Luis Miranda, who is on the board of various non-profits apart from being chairman of the Centre for Civil Society, agrees. Calling the FCRA “badly timed”, he says even though NGOs may have a few bad players, just like there are in business, government or bureaucracy, the whole sector must not be seen as suspect.
“There needs to be more constructive dialogues and trust between the government, non-profits and philanthropists so that we can solve problems and there is ease of doing charity,” says Miranda, who is also a senior advisor at Morgan Stanley and chairman of ManipalCigna Health Insurance.
Chandra points out that the social sector, which provides employment to millions of people and is a big partner to the government, is likely to see “at least a Rs 10,000 crore dip in funding.
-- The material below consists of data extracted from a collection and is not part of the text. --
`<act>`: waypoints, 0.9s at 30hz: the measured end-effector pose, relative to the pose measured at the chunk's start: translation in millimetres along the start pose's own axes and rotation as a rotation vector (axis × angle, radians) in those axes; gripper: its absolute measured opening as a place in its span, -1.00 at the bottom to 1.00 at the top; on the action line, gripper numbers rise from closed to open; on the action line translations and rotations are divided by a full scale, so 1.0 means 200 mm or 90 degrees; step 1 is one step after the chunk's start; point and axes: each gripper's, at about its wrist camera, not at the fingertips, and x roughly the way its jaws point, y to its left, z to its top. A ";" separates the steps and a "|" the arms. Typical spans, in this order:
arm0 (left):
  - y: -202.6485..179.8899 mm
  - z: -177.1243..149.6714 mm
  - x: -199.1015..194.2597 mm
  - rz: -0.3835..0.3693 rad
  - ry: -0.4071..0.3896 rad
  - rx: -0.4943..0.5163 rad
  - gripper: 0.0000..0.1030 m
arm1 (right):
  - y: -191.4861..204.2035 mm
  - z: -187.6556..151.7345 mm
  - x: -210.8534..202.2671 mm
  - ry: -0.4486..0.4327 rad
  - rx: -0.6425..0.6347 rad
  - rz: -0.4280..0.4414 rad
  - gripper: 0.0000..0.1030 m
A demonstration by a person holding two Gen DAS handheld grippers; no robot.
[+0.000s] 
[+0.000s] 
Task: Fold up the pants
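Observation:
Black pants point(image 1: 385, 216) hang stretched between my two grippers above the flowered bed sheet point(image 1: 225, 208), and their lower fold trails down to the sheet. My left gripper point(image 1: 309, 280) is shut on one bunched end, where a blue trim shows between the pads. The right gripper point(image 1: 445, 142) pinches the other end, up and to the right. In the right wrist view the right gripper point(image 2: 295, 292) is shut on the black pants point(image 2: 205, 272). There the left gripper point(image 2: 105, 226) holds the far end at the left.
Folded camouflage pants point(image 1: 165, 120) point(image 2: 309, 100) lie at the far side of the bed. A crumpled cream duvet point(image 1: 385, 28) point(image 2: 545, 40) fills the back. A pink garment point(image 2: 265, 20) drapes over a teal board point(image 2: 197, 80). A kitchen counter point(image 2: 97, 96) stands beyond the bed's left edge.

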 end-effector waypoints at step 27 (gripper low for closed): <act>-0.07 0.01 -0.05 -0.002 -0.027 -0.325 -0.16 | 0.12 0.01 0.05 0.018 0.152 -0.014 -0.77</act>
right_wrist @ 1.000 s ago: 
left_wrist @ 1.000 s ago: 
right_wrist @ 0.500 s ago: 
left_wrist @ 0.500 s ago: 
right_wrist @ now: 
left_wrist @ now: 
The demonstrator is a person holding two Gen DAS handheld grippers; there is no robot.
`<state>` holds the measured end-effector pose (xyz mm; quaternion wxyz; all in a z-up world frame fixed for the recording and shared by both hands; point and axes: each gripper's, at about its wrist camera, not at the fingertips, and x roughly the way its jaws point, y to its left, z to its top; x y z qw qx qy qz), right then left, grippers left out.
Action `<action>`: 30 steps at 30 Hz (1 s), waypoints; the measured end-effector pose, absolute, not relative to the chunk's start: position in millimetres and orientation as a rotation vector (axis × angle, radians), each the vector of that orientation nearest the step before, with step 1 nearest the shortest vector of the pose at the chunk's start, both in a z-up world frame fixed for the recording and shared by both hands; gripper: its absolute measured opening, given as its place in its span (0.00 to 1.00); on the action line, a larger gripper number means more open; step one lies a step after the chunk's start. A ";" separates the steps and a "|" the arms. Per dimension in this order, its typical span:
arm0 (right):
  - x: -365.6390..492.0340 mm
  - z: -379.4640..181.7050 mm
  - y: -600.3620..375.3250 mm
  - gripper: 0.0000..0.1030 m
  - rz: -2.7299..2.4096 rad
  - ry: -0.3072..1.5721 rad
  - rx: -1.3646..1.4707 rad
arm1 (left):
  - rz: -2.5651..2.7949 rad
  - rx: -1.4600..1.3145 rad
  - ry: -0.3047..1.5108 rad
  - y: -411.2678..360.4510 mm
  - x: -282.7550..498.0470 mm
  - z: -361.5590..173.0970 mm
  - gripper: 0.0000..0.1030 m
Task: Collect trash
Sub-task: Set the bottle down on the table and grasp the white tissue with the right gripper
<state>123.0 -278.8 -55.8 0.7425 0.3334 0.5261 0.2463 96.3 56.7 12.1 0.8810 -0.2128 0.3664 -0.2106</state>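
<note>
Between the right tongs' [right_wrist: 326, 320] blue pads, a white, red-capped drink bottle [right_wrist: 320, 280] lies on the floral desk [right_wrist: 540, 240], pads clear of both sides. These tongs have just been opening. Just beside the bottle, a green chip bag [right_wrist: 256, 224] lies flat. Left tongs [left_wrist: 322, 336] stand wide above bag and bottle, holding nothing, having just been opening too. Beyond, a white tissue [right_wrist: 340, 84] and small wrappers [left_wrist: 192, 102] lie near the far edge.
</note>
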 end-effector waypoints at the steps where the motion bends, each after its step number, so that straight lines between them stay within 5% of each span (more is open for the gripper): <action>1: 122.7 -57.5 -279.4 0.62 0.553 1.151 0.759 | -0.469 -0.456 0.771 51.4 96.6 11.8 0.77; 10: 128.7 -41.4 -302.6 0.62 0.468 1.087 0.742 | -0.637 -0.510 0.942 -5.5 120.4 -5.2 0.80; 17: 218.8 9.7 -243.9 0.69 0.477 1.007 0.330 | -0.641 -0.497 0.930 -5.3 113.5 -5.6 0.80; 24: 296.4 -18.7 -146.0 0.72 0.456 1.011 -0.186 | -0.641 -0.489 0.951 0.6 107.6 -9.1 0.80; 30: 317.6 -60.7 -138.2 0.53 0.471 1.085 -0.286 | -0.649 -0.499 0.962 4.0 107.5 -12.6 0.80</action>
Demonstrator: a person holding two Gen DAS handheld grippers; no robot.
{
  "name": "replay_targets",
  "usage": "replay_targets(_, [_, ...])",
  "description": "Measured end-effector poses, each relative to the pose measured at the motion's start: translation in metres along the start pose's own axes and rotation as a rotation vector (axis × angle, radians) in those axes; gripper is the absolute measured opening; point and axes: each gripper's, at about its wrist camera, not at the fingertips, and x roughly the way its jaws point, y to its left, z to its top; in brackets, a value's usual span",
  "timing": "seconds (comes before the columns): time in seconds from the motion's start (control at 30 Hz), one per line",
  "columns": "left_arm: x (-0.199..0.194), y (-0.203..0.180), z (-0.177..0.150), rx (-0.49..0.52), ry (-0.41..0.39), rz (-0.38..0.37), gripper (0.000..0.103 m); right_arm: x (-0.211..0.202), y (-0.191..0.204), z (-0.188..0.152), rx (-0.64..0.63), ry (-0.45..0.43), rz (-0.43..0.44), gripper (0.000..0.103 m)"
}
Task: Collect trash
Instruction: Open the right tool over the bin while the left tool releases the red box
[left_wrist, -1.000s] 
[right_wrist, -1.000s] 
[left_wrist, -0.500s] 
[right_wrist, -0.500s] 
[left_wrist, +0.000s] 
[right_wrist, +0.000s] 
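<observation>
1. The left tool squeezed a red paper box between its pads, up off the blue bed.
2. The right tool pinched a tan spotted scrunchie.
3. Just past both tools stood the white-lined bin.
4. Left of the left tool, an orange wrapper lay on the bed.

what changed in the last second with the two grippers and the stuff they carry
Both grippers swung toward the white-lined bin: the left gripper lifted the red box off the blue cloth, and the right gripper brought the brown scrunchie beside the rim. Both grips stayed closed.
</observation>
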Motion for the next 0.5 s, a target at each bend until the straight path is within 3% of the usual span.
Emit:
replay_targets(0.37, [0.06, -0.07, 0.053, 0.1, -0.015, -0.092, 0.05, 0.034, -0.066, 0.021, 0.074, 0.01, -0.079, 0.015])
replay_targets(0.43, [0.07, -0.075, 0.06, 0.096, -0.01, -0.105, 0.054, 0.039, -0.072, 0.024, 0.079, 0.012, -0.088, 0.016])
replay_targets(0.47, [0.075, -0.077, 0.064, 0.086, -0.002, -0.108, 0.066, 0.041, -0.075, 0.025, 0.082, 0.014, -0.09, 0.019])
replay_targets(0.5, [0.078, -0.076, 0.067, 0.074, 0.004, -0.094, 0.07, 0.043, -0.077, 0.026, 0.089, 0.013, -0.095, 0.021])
Now, the government and philanthropists have to think about how to fill this gap.” As a high-level member of the government’s CSR committee, Chandra says they have made recommendations, including setting up a social stock exchange, tax incentives and smoothening regulatory obstacles.
Going forward, according to Sanghavi of Dasra, it is important that professional philanthropists have the humility to understand the social sector, and know that the “perfect solution” they are looking for doesn’t exist.
“Development is difficult, it’s messy, and not a straight pathway between A and B. Professional givers need to realise that NGOs are actually creating markets. They are changing the way generations have thought about health care, women’s rights, education, and employment, which takes time and needs a long investment horizon,” he says. “But they often do not give the luxury of patient capital when it comes to NGOs as they do in the for-profit space.”
It is important for professional donors to have patience to listen and understand, believes Miranda. “The non-profit sector is different from the for-profit space. To come in here as a know-all will lead to not only you giving bad advice, but also putting off people on the other side. Let’s hear what non-profits have to say first.”
Murthy of Sattva believes that the middle-of-the-pyramid givers are quite young, unlike institutions who have passed the learning curve. “It’ll take at least three to five years for professionals to emerge as more strategic players in the ecosystem, and it’s going to be sporadic as long as they give only their money, and not their time, to the social sector.”
It’s all about starting small, but just starting somewhere, adds Chandra. “Getting into
philanthropy is like investing in the stock market. When you buy a share, you suddenly feel like you have equity. You feel good when it goes up and bad when it goes down. You learn from your mistakes, and that’s how you become a better investor.”